Reproduce, exactly and in full, only the lines below from the one containing "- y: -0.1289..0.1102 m" through the one containing "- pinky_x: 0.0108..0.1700".

[Extracted information]

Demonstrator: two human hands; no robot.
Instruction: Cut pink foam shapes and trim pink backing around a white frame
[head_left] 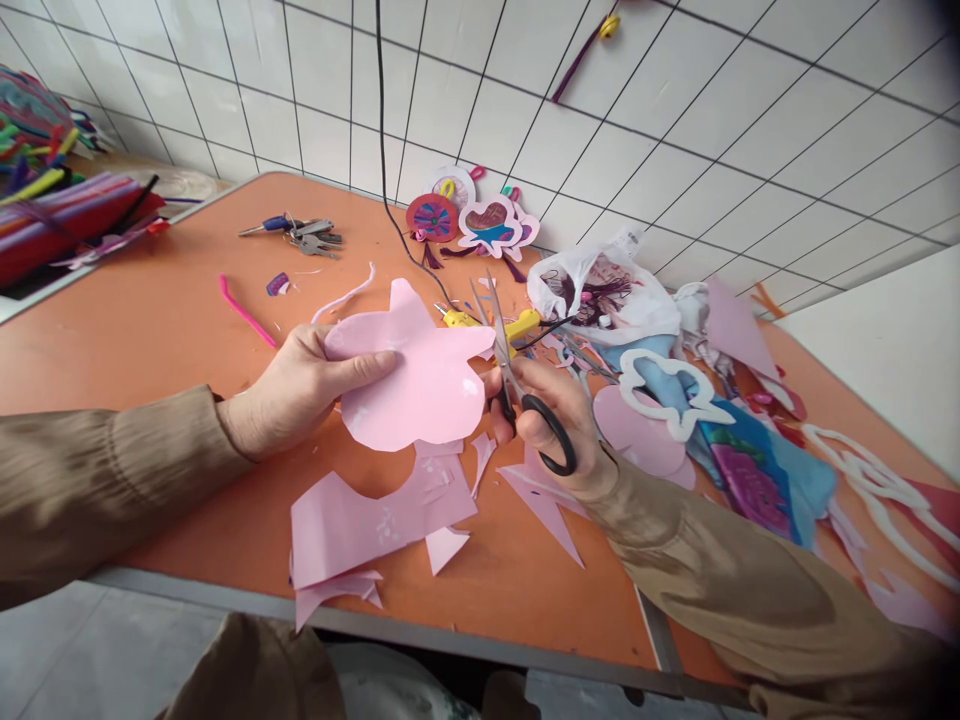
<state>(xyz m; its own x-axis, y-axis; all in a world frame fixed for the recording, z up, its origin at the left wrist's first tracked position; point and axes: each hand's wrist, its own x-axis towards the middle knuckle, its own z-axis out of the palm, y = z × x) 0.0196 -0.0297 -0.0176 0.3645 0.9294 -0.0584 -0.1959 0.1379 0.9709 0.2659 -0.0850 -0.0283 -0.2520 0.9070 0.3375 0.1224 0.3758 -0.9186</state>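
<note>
My left hand (300,385) pinches the left edge of a pink foam sheet cutout (420,385), thumb on top. The cutout has rounded lobes and a short tab at its upper edge. In my right hand (562,425) is a pair of scissors (551,430) with black handles, its blades pointing up and slightly apart. They stand close by the cutout's right edge; whether they touch it I cannot tell. Below lie pink offcuts (360,530), one with a curved edge, and a pointed pink scrap (551,505). Behind the blades rests a yellow glue gun (521,325).
Keys (311,235) and a pink pipe cleaner (246,312) lie at the left. Decorated tags (487,222) lean near the tiled wall. At right are a white plastic bag (649,305), a white cutout frame (637,370) and a blue pouch (754,470). A black cord (381,120) hangs down.
</note>
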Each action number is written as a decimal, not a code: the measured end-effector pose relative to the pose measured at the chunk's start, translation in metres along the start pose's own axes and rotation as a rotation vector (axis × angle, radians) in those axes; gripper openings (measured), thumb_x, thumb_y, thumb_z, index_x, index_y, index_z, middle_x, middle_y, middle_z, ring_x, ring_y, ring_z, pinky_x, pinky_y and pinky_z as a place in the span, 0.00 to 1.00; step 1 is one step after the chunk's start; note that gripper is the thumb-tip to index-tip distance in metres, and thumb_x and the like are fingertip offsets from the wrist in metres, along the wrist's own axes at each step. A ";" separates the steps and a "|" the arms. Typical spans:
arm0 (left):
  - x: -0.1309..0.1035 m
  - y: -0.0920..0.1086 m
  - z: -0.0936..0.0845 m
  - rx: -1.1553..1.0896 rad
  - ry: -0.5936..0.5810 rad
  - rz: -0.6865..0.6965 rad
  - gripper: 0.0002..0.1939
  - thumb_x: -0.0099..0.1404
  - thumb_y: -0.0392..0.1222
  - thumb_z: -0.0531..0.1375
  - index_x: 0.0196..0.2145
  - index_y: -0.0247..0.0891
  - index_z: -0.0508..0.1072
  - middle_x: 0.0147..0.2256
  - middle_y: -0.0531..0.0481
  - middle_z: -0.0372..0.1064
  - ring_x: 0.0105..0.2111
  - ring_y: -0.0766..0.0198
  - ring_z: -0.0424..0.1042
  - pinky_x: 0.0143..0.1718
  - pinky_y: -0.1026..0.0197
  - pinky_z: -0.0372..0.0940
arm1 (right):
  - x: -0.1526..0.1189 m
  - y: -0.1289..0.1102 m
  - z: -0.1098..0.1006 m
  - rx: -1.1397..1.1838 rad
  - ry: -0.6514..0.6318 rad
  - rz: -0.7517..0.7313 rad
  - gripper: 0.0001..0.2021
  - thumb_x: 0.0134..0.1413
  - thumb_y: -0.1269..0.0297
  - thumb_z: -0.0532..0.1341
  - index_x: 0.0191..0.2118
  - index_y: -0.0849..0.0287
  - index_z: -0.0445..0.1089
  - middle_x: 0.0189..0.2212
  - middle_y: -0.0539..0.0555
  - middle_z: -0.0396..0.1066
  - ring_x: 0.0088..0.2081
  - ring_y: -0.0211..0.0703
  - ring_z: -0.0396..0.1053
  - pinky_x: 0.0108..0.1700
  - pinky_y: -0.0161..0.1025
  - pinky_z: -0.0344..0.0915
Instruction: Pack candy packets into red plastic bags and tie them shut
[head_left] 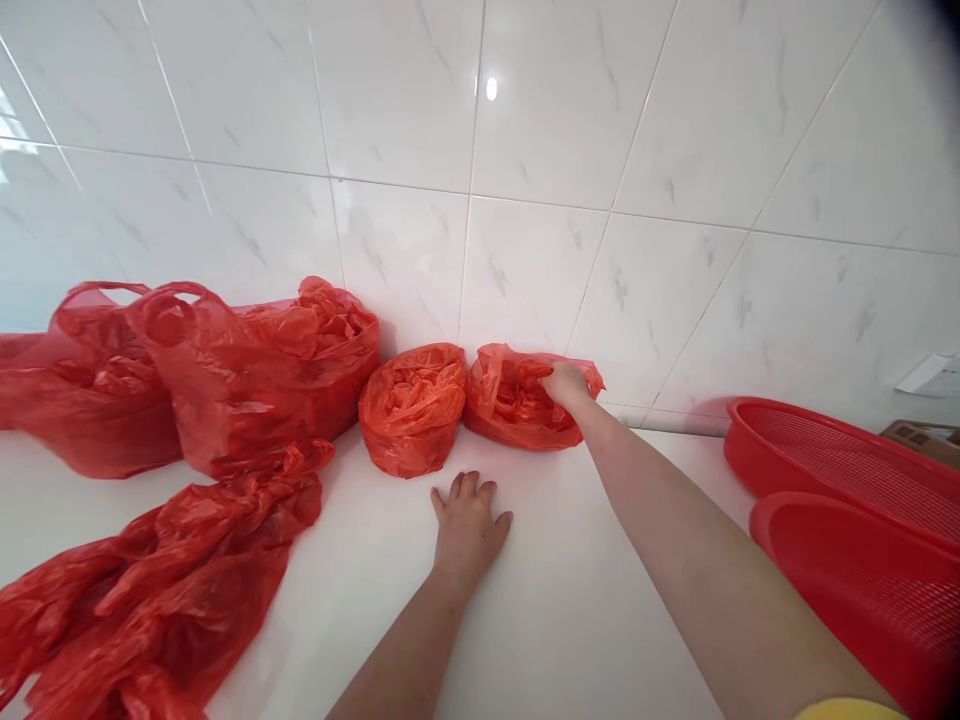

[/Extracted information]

• Answer area:
  - y: -0.1289..0.1102 m
  - z: -0.1098..0.1006 m
  - rx: -1.1397..1.1838 rad
  - ry: -0.6514..0.6318 rad
  - rz: -0.7517..0.7313 rad
  - gripper: 0.0001..0.2021
  - thumb_x: 0.0134..0.1413
  - thumb_y: -0.1269..0.0297
  - thumb_z: -0.0532..0.1341
  - index_x: 0.0191..0.2118
  - index_y: -0.0849..0.0287
  - index_z: -0.0445..0.1089
  - middle_x: 0.0189..0.2212
  - middle_y: -0.0539..0.0555
  - middle_z: -0.0396..0.1066
  - ring_x: 0.0088..0.2081
  - ring_y: -0.0211..0.0703
  - ring_z: -0.0396..0.1053
  - pinky_x: 0.0108..0.1700

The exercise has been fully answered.